Exercise details
In the material below, find each line with the word "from" and copy it.

Extracted entries
-=-=-=-=-
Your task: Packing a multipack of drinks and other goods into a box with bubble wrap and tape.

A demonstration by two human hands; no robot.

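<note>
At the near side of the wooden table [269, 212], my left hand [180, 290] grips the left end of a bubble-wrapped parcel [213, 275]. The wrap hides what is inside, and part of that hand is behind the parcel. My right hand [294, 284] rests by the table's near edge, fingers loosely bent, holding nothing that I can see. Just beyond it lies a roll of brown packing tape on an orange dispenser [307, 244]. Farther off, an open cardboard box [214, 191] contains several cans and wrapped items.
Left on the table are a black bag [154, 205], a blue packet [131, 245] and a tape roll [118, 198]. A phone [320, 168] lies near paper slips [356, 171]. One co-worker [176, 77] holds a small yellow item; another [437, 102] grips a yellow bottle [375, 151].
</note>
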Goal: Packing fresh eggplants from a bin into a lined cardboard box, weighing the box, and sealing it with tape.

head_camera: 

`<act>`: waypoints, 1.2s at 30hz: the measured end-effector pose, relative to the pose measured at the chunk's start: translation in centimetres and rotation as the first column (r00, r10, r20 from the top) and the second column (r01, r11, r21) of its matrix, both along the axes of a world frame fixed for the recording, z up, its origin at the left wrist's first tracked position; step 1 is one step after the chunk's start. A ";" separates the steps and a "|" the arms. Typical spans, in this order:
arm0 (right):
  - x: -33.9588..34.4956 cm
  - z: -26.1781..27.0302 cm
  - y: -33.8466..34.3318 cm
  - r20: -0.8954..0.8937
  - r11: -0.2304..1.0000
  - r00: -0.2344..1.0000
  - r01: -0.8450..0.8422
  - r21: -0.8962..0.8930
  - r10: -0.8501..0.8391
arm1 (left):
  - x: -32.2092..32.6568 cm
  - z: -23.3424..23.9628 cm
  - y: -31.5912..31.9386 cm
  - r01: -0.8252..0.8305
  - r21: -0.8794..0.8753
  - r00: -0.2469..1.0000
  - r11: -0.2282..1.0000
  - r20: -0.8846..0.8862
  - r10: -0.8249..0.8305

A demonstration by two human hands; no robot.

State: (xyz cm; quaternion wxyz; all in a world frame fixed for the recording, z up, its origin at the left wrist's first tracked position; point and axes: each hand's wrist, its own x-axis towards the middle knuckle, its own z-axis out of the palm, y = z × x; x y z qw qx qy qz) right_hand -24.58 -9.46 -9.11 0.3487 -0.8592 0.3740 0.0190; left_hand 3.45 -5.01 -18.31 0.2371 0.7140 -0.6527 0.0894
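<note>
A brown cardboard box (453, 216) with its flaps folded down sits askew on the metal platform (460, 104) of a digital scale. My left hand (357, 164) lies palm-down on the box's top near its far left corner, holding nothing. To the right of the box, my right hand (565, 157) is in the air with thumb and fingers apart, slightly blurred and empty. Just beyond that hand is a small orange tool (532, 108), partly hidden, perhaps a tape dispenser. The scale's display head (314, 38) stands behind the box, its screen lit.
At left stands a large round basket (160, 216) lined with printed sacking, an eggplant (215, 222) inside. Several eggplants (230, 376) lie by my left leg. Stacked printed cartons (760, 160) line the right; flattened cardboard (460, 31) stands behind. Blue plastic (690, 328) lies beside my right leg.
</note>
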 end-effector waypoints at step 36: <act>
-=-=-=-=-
Finished task
Goal: Packing fresh eggplants from a bin into a lined cardboard box, weighing the box, and sealing it with tape.
`<act>`: waypoints, 1.2s at 30hz: the measured end-effector pose, relative to the pose measured at the chunk's start: translation in centimetres and rotation as the first column (r00, r10, r20 from the top) and the second column (r01, r11, r21) of its matrix, both along the axes of a world frame fixed for the recording, z up, its origin at the left wrist's first tracked position; step 1 is one step after the chunk's start. A ";" separates the steps and a "|" the arms. Typical spans, in this order:

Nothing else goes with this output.